## Task objective:
Repeat the lines of the data that follow, please, starting at the first and stopping after the one with "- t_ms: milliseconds".

## Data section:
━━━━━━━━━━━━━━━━━━━━━━━━━━━━━━

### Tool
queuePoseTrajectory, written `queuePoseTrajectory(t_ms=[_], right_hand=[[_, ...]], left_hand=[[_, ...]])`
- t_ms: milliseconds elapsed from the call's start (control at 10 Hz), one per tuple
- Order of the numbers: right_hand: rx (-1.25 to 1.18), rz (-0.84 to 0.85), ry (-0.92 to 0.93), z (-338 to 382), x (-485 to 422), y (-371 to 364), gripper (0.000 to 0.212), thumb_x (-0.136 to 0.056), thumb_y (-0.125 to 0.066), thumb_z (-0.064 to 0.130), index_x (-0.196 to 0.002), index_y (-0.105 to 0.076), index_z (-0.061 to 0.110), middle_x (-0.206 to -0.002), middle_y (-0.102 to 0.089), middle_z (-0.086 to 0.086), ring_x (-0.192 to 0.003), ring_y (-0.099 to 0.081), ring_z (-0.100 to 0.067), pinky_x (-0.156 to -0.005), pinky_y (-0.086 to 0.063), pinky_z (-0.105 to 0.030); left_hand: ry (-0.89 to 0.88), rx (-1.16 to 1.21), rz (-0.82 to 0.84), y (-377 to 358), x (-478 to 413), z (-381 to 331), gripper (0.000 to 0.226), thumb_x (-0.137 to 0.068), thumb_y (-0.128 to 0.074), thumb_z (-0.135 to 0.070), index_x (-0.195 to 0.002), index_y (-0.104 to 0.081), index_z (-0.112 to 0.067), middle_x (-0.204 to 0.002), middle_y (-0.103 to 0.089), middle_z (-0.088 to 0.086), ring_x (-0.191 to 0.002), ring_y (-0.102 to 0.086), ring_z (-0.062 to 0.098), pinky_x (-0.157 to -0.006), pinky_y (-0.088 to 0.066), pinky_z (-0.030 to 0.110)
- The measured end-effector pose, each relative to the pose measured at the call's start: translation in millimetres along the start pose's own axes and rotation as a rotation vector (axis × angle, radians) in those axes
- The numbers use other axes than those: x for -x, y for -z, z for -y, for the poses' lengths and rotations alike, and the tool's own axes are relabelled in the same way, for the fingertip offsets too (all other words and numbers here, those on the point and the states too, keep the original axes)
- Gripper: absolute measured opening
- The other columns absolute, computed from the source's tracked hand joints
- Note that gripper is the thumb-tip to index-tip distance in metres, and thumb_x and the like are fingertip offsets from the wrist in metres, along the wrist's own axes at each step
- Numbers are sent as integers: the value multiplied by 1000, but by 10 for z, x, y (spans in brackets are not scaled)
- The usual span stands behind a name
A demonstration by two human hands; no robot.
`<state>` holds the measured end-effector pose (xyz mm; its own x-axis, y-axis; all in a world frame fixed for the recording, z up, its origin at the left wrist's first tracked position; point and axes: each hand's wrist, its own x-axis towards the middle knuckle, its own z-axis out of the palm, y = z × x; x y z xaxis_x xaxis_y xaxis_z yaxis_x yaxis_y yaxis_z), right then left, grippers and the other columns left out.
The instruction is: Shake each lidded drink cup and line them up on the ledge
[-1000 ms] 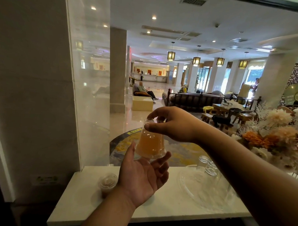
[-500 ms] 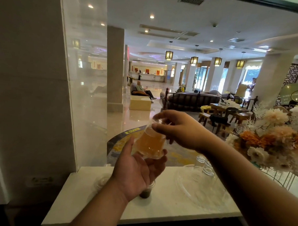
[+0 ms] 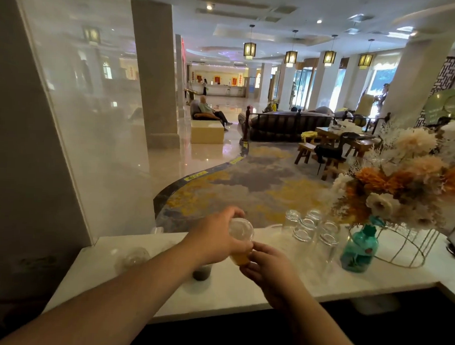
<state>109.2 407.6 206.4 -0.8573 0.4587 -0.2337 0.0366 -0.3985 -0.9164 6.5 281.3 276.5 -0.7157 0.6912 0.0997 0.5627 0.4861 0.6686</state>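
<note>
A clear lidded cup of orange drink (image 3: 240, 238) is held upright a little above the white marble ledge (image 3: 242, 287), its dome lid on top. My left hand (image 3: 213, 237) wraps its upper part from the left. My right hand (image 3: 266, 268) grips its base from the right. A second lidded cup with a dark drink (image 3: 202, 273) stands on the ledge just below my left wrist, partly hidden by it. A third cup with a clear dome lid (image 3: 135, 258) stands further left on the ledge.
Several upturned clear glasses (image 3: 307, 229) stand on a clear tray right of my hands. A teal bottle (image 3: 358, 249) and a wire stand with flowers (image 3: 403, 185) fill the ledge's right end. A wall panel (image 3: 74, 139) bounds the left.
The orange cup has been turned from upside down to lid-up and lowered toward the ledge. My hands swapped ends: left now at the lid, right at the base. The view tilted down.
</note>
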Motion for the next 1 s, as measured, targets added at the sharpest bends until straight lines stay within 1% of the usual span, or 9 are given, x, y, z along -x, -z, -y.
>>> queuePoseTrajectory(t_ms=[100, 200, 300, 400, 500, 600, 800, 900, 1000], right_hand=[[10, -26, -49, -264, -183, 175, 32, -77, -57, -2, -106, -71, -1, -94, -64, -22, -81, -57, -26, -70, -44, -33], [-7, -72, -103, -488, -366, 330, 30, -87, -62, 1, -116, -66, 6, -101, -68, -13, -91, -62, -25, -96, -53, -47], [7, -60, -168, -645, -512, 416, 30, -89, -55, 1, -114, -69, 10, -90, -63, -14, -86, -54, -26, -79, -51, -40], [-6, -50, -177, -768, -592, 445, 38, -86, -51, 4, -117, -71, 13, -82, -57, -14, -67, -50, -19, -59, -40, -28], [8, -50, -146, -835, -623, 463, 37, -85, -48, 0, -107, -75, 11, -71, -54, -12, -53, -45, -12, -51, -35, -27], [-18, -31, -143, -861, -689, 420, 35, -83, -50, -3, -99, -78, 10, -59, -55, -4, -48, -44, -11, -49, -32, -27], [75, -50, -129, -932, -761, 384, 41, -75, -53, 4, -99, -81, 21, -67, -69, -6, -59, -57, -15, -56, -42, -32], [95, -43, -140, -955, -801, 397, 42, -73, -53, 6, -100, -81, 21, -68, -70, -7, -61, -58, -16, -58, -42, -33], [103, -32, -115, -1008, -834, 420, 38, -73, -54, 6, -96, -81, 19, -65, -67, -4, -58, -56, -13, -56, -40, -31]], left_hand=[[-20, -215, 91, -292, -186, 50, 78, -70, -82, -60, -139, -48, -45, -137, -63, -5, -117, -62, 20, -96, -57, 39], [-47, -332, 132, -557, -358, 124, 79, -73, -81, -56, -143, -48, -42, -142, -63, -3, -127, -57, 22, -98, -53, 36], [-31, -372, 163, -763, -490, 243, 78, -74, -80, -53, -144, -47, -41, -140, -64, -2, -127, -57, 23, -99, -54, 37], [-18, -379, 189, -884, -554, 375, 75, -76, -79, -52, -143, -48, -40, -140, -64, -2, -125, -58, 22, -99, -55, 38], [-12, -394, 201, -959, -600, 471, 72, -78, -78, -54, -142, -49, -39, -142, -62, -3, -127, -57, 22, -100, -53, 36], [-18, -429, 207, -1025, -642, 557, 69, -81, -75, -51, -143, -50, -37, -143, -61, -1, -128, -57, 24, -102, -50, 36], [-3, -413, 192, -1105, -670, 689, 64, -85, -73, -50, -143, -51, -33, -143, -60, 0, -129, -56, 23, -104, -49, 37], [-14, -416, 179, -1111, -658, 701, 66, -87, -70, -50, -146, -50, -30, -148, -56, 0, -132, -54, 23, -108, -48, 39], [-33, -433, 176, -1144, -653, 734, 69, -90, -67, -52, -151, -45, -30, -159, -47, 1, -141, -48, 24, -115, -43, 39]])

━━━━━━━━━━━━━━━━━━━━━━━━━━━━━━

## Response area:
### Tool
queuePoseTrajectory, written `queuePoseTrajectory(t_ms=[_], right_hand=[[_, ...]], left_hand=[[_, ...]])`
- t_ms: milliseconds elapsed from the call's start (control at 10 Hz), one per tuple

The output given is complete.